TUNIS, Tunisia (AP) — Tunisian opposition figures called Sunday for the president’s resignation after disastrous parliamentary elections in which less than 9% of voters cast ballots.
The mass voter disavowal was a dramatic development for the country that was the birthplace of the Arab Spring uprisings against autocratic leaders a decade ago — and the only one to emerge from that upheaval with a democratic political system.
The elections Saturday were meant to replace and reshape a legislature that President Kais Saied dissolved last year. It was one of several moves he has made to consolidate his power and tackle Tunisia’s protracted economic and social crisis.
The election results are expected in the coming days.
Many opposition parties boycotted the vote, and many voters stayed away too.
According to provisional figures announced by the president of the electoral commission Farouk Bouaskar, around 800,000 voters took part in the elections out of approximately 9 million registered.
Opposition politician Ahmed Nejib Chebbi called the unprecedented low turnout “a real earthquake that will have serious consequences.”
Chebbi heads the Salvation Front coalition formed by five opposition parties, including the Islamist movement Ennahdha, which held the largest number of lawmakers in the dissolved parliament. In a statement to reporters Sunday, he called on Saied to resign and called for the organization of an early presidential election supervised by an independent magistrate.
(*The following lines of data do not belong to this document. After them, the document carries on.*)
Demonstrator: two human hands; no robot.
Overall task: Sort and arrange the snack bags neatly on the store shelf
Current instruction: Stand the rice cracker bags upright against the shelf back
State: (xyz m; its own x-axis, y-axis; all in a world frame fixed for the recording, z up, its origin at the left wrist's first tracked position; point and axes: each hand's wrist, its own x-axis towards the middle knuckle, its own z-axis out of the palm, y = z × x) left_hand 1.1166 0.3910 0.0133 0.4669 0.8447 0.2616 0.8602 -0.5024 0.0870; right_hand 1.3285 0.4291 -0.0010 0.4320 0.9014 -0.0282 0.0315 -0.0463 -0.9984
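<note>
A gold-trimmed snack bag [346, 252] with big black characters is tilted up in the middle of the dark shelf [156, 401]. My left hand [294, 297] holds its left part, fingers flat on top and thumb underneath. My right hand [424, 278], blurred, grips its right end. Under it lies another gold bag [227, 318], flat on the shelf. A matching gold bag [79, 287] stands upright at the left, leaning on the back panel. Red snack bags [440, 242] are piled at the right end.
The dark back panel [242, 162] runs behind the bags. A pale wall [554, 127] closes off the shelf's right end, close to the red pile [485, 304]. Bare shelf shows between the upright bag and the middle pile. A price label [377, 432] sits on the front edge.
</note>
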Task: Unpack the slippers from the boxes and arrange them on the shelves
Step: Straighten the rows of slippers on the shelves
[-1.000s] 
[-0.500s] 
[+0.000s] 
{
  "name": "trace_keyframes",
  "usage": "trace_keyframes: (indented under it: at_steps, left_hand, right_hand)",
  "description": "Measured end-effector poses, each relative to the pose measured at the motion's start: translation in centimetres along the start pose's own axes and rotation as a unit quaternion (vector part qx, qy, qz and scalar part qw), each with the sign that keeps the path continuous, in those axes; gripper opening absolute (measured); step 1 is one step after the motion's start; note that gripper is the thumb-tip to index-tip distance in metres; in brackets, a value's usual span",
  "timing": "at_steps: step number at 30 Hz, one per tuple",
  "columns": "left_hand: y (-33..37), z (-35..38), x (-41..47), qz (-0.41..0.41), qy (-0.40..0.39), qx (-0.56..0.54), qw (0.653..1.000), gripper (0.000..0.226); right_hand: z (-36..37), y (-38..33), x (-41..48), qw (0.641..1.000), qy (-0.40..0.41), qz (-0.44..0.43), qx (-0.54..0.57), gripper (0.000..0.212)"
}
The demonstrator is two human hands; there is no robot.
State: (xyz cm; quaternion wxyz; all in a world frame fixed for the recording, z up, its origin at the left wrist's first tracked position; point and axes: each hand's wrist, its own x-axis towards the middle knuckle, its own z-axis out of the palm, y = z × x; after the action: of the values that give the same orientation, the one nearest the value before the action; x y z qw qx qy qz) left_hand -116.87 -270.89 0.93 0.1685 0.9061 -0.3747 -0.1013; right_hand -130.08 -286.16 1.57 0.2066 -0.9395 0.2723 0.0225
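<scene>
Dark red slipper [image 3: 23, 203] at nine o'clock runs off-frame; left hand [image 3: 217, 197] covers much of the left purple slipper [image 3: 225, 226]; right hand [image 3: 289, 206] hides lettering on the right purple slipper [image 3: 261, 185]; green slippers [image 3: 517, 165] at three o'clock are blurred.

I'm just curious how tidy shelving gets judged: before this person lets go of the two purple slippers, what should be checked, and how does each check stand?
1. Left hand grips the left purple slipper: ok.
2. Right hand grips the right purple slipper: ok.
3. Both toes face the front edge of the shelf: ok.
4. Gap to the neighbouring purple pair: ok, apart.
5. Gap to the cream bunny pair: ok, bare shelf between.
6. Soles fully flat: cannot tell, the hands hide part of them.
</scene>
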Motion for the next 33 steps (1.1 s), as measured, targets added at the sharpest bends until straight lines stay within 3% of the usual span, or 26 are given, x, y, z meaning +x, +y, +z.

In the legislative, presidential and local elections that have taken place in Tunisia since 2011 after the revolution that brought down longtime leader Zine El Abidine Ben Ali, electoral officials say the average turnout rate was 40%. The lowest until Saturday was the 27% turnout in a referendum in July on Saied’s new constitution.
“Thank you to the great people of Tunisia,” opposition party Ennahdha posted in response on Facebook to the turnout results. “The people have boycotted.”
The president of the opposition Free Destourian Party also called for Saied’s resignation, as did the opposition Republican Party.
Bouaskar of the electoral commission had predicted a turnout of about 30%. He said participation was lower because parties could no longer use money to bribe voters according to new electoral rules.
There appeared to be multiple reasons for low turnout, including voters’ disillusionment with the political class, their focus on financial worries, as well as opposition to Saied’s political reforms. His critics said he designed the elections without involving political parties or civil society.